*Task*: Take the data below and extract the lines from the one with "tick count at" to the one with "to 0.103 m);", inclusive, exactly as written.
______________________________
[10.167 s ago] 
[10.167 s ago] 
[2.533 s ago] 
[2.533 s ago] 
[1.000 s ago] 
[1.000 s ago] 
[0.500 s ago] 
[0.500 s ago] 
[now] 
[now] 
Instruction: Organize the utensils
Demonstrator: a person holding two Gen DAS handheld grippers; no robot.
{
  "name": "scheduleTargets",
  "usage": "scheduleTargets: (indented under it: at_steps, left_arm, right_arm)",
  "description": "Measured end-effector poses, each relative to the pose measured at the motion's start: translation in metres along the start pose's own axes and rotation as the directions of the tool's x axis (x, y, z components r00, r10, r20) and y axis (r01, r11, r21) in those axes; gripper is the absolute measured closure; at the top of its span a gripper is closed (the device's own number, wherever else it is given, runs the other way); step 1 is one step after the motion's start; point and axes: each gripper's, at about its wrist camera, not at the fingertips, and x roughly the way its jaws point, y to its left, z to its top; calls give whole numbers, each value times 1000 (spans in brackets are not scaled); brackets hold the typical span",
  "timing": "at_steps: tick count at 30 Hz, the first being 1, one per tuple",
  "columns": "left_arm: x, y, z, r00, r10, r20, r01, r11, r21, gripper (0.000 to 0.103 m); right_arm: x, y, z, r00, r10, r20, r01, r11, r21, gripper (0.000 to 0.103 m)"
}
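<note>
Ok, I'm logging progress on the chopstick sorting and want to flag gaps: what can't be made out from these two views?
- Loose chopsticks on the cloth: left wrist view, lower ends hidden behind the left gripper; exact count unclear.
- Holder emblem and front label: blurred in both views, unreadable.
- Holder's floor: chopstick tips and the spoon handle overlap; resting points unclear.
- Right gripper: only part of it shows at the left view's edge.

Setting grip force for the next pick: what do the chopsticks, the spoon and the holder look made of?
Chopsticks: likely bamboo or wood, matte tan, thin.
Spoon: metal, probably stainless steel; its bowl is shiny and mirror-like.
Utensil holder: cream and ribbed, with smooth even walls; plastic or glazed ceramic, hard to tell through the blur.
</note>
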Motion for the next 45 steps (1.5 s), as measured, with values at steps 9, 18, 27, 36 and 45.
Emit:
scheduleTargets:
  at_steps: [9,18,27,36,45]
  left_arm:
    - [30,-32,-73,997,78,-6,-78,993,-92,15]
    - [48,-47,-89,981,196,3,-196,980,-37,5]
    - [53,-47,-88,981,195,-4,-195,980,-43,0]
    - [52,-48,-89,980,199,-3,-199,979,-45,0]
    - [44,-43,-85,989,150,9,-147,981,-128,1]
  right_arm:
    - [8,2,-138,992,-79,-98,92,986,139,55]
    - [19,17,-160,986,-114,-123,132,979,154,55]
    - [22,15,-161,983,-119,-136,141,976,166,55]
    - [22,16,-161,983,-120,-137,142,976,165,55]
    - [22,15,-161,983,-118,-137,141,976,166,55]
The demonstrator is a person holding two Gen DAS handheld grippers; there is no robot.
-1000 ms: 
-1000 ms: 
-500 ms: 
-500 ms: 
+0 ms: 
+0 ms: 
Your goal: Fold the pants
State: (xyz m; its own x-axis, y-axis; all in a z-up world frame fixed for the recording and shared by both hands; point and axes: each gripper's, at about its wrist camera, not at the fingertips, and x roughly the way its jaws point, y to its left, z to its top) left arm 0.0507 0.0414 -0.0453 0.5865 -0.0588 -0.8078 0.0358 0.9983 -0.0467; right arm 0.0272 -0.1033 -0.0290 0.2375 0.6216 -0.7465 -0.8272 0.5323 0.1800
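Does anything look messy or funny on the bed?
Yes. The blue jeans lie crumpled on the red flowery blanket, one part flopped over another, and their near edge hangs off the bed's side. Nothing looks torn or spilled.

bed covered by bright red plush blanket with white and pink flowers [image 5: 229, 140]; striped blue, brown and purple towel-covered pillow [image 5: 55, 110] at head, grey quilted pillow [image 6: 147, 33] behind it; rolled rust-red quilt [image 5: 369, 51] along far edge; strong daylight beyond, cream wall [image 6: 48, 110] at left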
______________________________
*Answer to this problem*:
  "timing": "at_steps: tick count at 30 Hz, the first being 1, one per tuple",
  "columns": "left_arm: x, y, z, r00, r10, r20, r01, r11, r21, gripper (0.000 to 0.103 m); right_arm: x, y, z, r00, r10, r20, r01, r11, r21, gripper (0.000 to 0.103 m)"

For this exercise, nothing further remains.